Grade 2 hypertension is a steady increase in blood pressure in the range from 160/100 to 179/109 mm Hg. Art. This form of arterial hypertension has moderate severity, it is necessary to begin drug therapy with it to avoid its progression to grade 3 hypertension.

With grade 2 symptoms of hypertension are more common than with grade 1, they may be more pronounced. However, there is no directly proportional relationship between the intensity of the clinical picture and the level of blood pressure.

Patients with grade 2 hypertension are required to conduct a lifestyle modification and immediate start of antihypertensive therapy.
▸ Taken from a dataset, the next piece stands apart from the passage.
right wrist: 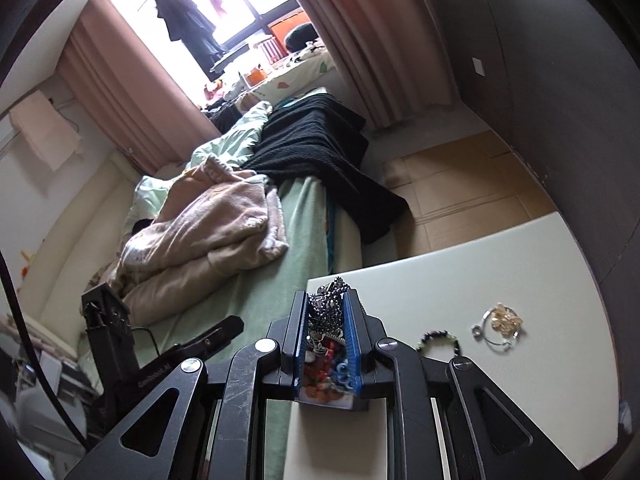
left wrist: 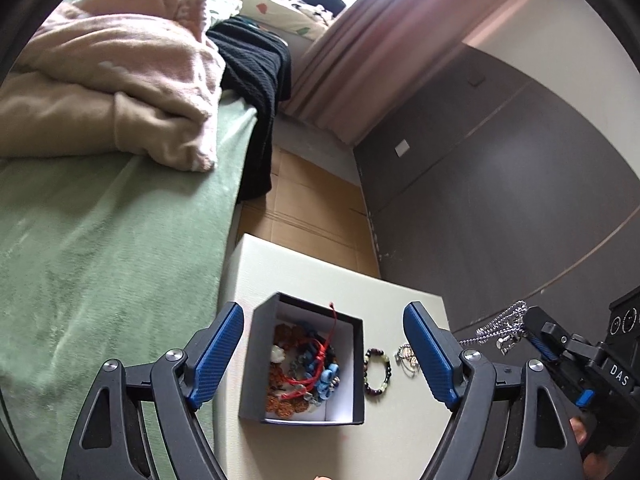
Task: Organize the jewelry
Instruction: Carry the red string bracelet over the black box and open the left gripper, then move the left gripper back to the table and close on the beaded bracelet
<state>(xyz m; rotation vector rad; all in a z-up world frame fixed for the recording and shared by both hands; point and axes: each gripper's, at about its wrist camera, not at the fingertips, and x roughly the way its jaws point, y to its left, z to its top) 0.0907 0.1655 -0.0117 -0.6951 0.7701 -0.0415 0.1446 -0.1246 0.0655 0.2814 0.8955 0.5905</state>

Treatment regimens:

  • ACE inhibitors (ramipril, perindopril) or ARB (losartan, telmisartan) in combination with calcium channel blockers (amlodipine, felodipine).
  • In case of intolerance to calcium channel blockers or signs of heart failure, a combination of an ACE inhibitor or an ARB with thiazide diuretics (hydrochlorothiazide, indapamide) is used.
  • If the patient is already taking beta blockers (bisoprolol, carvedilol), add a calcium channel blocker, and not thiazide diuretics (so as not to increase the risk of developing diabetes).

If a person has blood pressure effectively kept within the target values ​​for at least 1 year, doctors may try to reduce the dose or number of drugs taken. This should be done gradually and slowly, constantly monitoring the level of blood pressure. Such effective control of arterial hypertension can be achieved only with the combination of drug therapy with lifestyle modification.

Hypertension 3 degrees

Grade 3 hypertension is a steady increase in blood pressure ≥180 / 110 mmHg. Art. This is a severe form of hypertension, requiring immediate medical treatment to avoid the development of any complications.

Even patients with grade 3 hypertension may not have any symptoms of the disease. However, most of them still experience non-specific symptoms, such as headaches, dizziness, nausea. Some patients with this level of AD develop acute damage to other organs, including heart failure, acute coronary syndrome, renal failure, aneurysm dissection, and hypertensive encephalopathy.

With grade 3 hypertension, drug therapy regimens include:

  • The combination of an ACE inhibitor (ramipril, perindopril) or a BRA (losartan, telmisartan) with calcium channel blockers (amlodipine, felodipine) and thiazide diuretics (hydrochlorothiazide, indapamide).
  • If high doses of diuretics are poorly tolerated, prescribe alpha or beta blocker instead.